Dataset excerpt below:

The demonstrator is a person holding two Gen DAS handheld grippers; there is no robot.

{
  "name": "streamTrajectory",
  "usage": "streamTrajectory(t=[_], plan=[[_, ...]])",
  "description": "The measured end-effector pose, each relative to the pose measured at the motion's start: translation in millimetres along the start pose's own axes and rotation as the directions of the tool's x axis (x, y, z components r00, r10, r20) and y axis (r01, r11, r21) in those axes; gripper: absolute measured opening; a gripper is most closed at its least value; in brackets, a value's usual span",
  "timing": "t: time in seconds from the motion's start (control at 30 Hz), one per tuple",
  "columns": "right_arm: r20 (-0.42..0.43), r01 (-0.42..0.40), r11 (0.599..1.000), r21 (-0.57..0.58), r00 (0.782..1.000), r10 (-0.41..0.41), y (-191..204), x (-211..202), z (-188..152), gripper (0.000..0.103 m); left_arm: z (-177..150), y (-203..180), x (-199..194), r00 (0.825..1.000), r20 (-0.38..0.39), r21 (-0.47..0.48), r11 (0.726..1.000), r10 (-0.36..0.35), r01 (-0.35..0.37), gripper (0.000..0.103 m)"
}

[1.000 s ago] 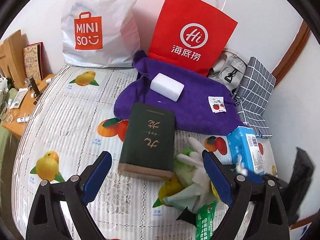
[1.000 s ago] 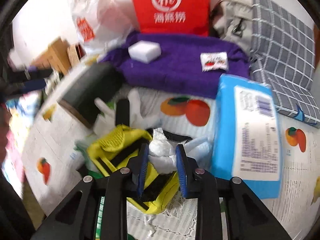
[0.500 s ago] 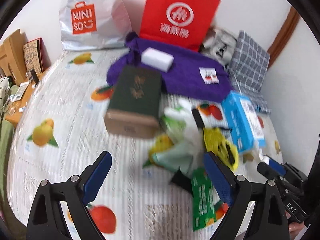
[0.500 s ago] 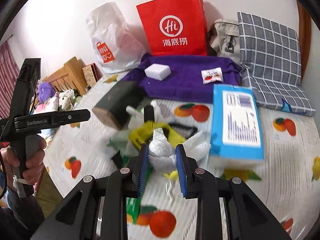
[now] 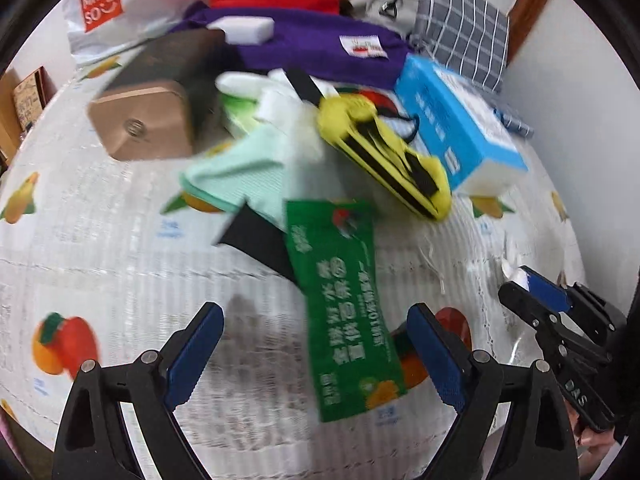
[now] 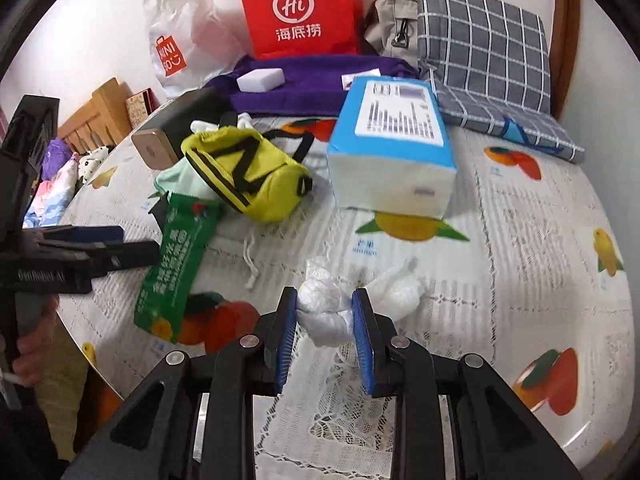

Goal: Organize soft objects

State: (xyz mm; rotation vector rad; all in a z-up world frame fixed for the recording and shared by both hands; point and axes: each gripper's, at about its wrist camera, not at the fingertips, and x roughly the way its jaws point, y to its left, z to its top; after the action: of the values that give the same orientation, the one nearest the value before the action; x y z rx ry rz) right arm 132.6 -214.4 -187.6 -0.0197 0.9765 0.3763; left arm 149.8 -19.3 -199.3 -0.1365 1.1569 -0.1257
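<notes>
Progress on the tidying, judged from what lies on the fruit-printed white tablecloth (image 6: 500, 216): early, with one item in hand and most of the heap untouched. Right gripper (image 6: 325, 334): jaws drawn narrow and clamped on a crumpled white plastic bag (image 6: 322, 306), held low over the near, bare part of the cloth, well apart from the pile; a second wad of the same white material (image 6: 396, 286) lies just beside it on the cloth, and whether the two are joined cannot be told. Left gripper (image 5: 316, 354): jaws spread wide, holding nothing, hovering above a flat green printed snack pouch (image 5: 344, 308). Unsorted heap, items touching or overlapping: yellow fabric pouch with black straps (image 6: 244, 172), pale mint-green folded cloth (image 5: 240, 172), white glove-like soft piece (image 5: 256, 88), a black strip of fabric (image 5: 256, 240) partly under the green pouch, a dark box with a tan end face (image 5: 148, 120), and a blue-and-white wrapped tissue pack (image 6: 394, 140) standing near the yellow pouch. Back row by the wall: purple towel (image 6: 312, 88) carrying a white rectangular sponge block (image 6: 261, 79), red paper carrier bag (image 6: 300, 8), white plastic shopping bag (image 6: 180, 40), grey checked cushion (image 6: 484, 52). No visible container or stack yet reads as the sorted destination, so the placing of the white bag, and the gathering of cloth, glove and pouch, appear still to be done.
</notes>
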Motion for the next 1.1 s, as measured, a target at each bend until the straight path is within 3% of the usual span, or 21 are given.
streamTrajectory(t=[0.13, 0.2, 0.27, 0.37, 0.43, 0.47, 0.53, 0.6, 0.73, 0.9, 1.0, 1.07, 1.1], plan=[[0.012, 0.002, 1.0, -0.023, 1.0, -0.001, -2, -1, -8, 0.034, 0, -6, 7, 0.998, 0.028, -0.006, 0.998, 0.063, -0.063, 0.092], [0.033, -0.002, 1.0, -0.016, 0.999, 0.003, -4, -7, -11, 0.046, 1, -10, 8, 0.995, 0.036, 0.013, 0.996, 0.093, -0.094, 0.092], [0.059, -0.023, 1.0, -0.002, 0.998, 0.023, -8, -14, -13, 0.064, 0, -16, 12, 0.989, 0.046, 0.041, 0.989, 0.14, -0.142, 0.092], [0.083, -0.017, 1.0, 0.012, 0.996, 0.016, -13, -19, -16, 0.074, -2, -22, 12, 0.982, 0.071, 0.062, 0.982, 0.173, -0.177, 0.092], [0.082, -0.009, 1.0, 0.011, 0.997, 0.008, -15, -18, -18, 0.075, -4, -24, 9, 0.981, 0.094, 0.078, 0.982, 0.167, -0.175, 0.083], [0.076, -0.001, 1.0, 0.011, 0.997, 0.0, -16, -16, -19, 0.075, -3, -27, 9, 0.981, 0.101, 0.085, 0.981, 0.165, -0.174, 0.078], [0.065, 0.005, 1.0, 0.02, 0.998, -0.006, -18, -11, -21, 0.075, -4, -29, 6, 0.981, 0.109, 0.098, 0.981, 0.159, -0.17, 0.053], [0.048, 0.0, 0.999, 0.032, 0.999, -0.001, -19, -5, -20, 0.075, -5, -28, 2, 0.985, 0.092, 0.106, 0.982, 0.147, -0.156, 0.042], [0.032, 0.023, 0.999, 0.031, 0.999, -0.024, -15, 9, -19, 0.075, -6, -15, -6, 0.995, 0.069, 0.077, 0.994, 0.072, -0.077, 0.03], [0.063, 0.095, 0.995, 0.029, 0.993, -0.096, -11, 21, -15, 0.075, -6, 2, -17, 0.995, 0.093, 0.048, 0.998, 0.024, -0.029, 0.028], [0.067, 0.148, 0.989, 0.023, 0.987, -0.149, -10, 22, -14, 0.056, -5, 10, -24, 0.994, 0.111, 0.033, 0.999, 0.015, -0.019, 0.028], [0.066, 0.147, 0.989, 0.031, 0.987, -0.148, -13, 20, -14, 0.036, -4, 14, -28, 0.993, 0.118, 0.025, 1.0, 0.013, -0.016, 0.028], [0.063, 0.148, 0.988, 0.041, 0.987, -0.15, -15, 19, -14, 0.033, -3, 17, -30, 0.992, 0.122, 0.017, 1.0, 0.014, -0.016, 0.028]])
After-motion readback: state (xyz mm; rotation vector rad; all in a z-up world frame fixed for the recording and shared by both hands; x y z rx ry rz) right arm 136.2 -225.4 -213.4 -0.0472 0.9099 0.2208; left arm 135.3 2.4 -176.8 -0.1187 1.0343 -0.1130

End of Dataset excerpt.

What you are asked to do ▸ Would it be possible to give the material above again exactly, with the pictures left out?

Your response ▸
The demonstrator is a person holding two Gen DAS handheld grippers; there is no robot.

{
  "name": "streamTrajectory",
  "usage": "streamTrajectory(t=[_], plan=[[_, ...]])",
  "description": "The measured end-effector pose, each relative to the pose measured at the motion's start: translation in millimetres along the start pose's own axes and rotation as the directions of the tool's x axis (x, y, z components r00, r10, r20) and y axis (r01, r11, r21) in those axes; gripper: absolute measured opening; a gripper is most closed at its least value; in brackets, a value's usual span",
  "timing": "t: time in seconds from the motion's start (control at 30 Hz), one per tuple",
  "columns": "right_arm: r20 (-0.42..0.43), r01 (-0.42..0.40), r11 (0.599..1.000), r21 (-0.57..0.58), r00 (0.782..1.000), r10 (-0.41..0.41), y (-191..204), x (-211..202), z (-188..152), gripper (0.000..0.103 m); left_arm: z (-177..150), y (-203..180), x (-199..194), r00 (0.825..1.000), r20 (-0.38..0.39), r21 (-0.47..0.48), r11 (0.726..1.000), r10 (-0.36..0.35), r01 (-0.35..0.37), gripper (0.000..0.103 m)"
}

[1.000 s ago] 
[1.000 s ago] 
[0.500 s ago] 
[0.500 s ago] 
[now] 
[now] 

Goal: Organize soft objects

State: (xyz mm; rotation vector rad; all in a z-up world frame fixed for the recording and shared by both hands; point and axes: each gripper's, at about its wrist camera, not at the fingertips, and x roughly the way its jaws point, y to its left, z to its top; after the action: of the values that give the same orientation, the one nearest the value before the action; x y z rx ry rz) right arm 132.6 -214.4 -187.6 -0.0197 0.9765 0.3763; left arm 149.8 -19.3 -199.3 -0.1365 1.1569 -0.1257
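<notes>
Progress on the tidying, judged from what lies on the fruit-printed white tablecloth (image 6: 500, 216): early, with one item in hand and most of the heap untouched. Right gripper (image 6: 325, 334): jaws drawn narrow and clamped on a crumpled white plastic bag (image 6: 322, 306), held low over the near, bare part of the cloth, well apart from the pile; a second wad of the same white material (image 6: 396, 286) lies just beside it on the cloth, and whether the two are joined cannot be told. Left gripper (image 5: 316, 354): jaws spread wide, holding nothing, hovering above a flat green printed snack pouch (image 5: 344, 308). Unsorted heap, items touching or overlapping: yellow fabric pouch with black straps (image 6: 244, 172), pale mint-green folded cloth (image 5: 240, 172), white glove-like soft piece (image 5: 256, 88), a black strip of fabric (image 5: 256, 240) partly under the green pouch, a dark box with a tan end face (image 5: 148, 120), and a blue-and-white wrapped tissue pack (image 6: 394, 140) standing near the yellow pouch. Back row by the wall: purple towel (image 6: 312, 88) carrying a white rectangular sponge block (image 6: 261, 79), red paper carrier bag (image 6: 300, 8), white plastic shopping bag (image 6: 180, 40), grey checked cushion (image 6: 484, 52). No visible container or stack yet reads as the sorted destination, so the placing of the white bag, and the gathering of cloth, glove and pouch, appear still to be done.
</notes>
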Motion for the next 1.1 s, as measured, a target at each bend until the straight path is within 3% of the usual span, or 21 are given.
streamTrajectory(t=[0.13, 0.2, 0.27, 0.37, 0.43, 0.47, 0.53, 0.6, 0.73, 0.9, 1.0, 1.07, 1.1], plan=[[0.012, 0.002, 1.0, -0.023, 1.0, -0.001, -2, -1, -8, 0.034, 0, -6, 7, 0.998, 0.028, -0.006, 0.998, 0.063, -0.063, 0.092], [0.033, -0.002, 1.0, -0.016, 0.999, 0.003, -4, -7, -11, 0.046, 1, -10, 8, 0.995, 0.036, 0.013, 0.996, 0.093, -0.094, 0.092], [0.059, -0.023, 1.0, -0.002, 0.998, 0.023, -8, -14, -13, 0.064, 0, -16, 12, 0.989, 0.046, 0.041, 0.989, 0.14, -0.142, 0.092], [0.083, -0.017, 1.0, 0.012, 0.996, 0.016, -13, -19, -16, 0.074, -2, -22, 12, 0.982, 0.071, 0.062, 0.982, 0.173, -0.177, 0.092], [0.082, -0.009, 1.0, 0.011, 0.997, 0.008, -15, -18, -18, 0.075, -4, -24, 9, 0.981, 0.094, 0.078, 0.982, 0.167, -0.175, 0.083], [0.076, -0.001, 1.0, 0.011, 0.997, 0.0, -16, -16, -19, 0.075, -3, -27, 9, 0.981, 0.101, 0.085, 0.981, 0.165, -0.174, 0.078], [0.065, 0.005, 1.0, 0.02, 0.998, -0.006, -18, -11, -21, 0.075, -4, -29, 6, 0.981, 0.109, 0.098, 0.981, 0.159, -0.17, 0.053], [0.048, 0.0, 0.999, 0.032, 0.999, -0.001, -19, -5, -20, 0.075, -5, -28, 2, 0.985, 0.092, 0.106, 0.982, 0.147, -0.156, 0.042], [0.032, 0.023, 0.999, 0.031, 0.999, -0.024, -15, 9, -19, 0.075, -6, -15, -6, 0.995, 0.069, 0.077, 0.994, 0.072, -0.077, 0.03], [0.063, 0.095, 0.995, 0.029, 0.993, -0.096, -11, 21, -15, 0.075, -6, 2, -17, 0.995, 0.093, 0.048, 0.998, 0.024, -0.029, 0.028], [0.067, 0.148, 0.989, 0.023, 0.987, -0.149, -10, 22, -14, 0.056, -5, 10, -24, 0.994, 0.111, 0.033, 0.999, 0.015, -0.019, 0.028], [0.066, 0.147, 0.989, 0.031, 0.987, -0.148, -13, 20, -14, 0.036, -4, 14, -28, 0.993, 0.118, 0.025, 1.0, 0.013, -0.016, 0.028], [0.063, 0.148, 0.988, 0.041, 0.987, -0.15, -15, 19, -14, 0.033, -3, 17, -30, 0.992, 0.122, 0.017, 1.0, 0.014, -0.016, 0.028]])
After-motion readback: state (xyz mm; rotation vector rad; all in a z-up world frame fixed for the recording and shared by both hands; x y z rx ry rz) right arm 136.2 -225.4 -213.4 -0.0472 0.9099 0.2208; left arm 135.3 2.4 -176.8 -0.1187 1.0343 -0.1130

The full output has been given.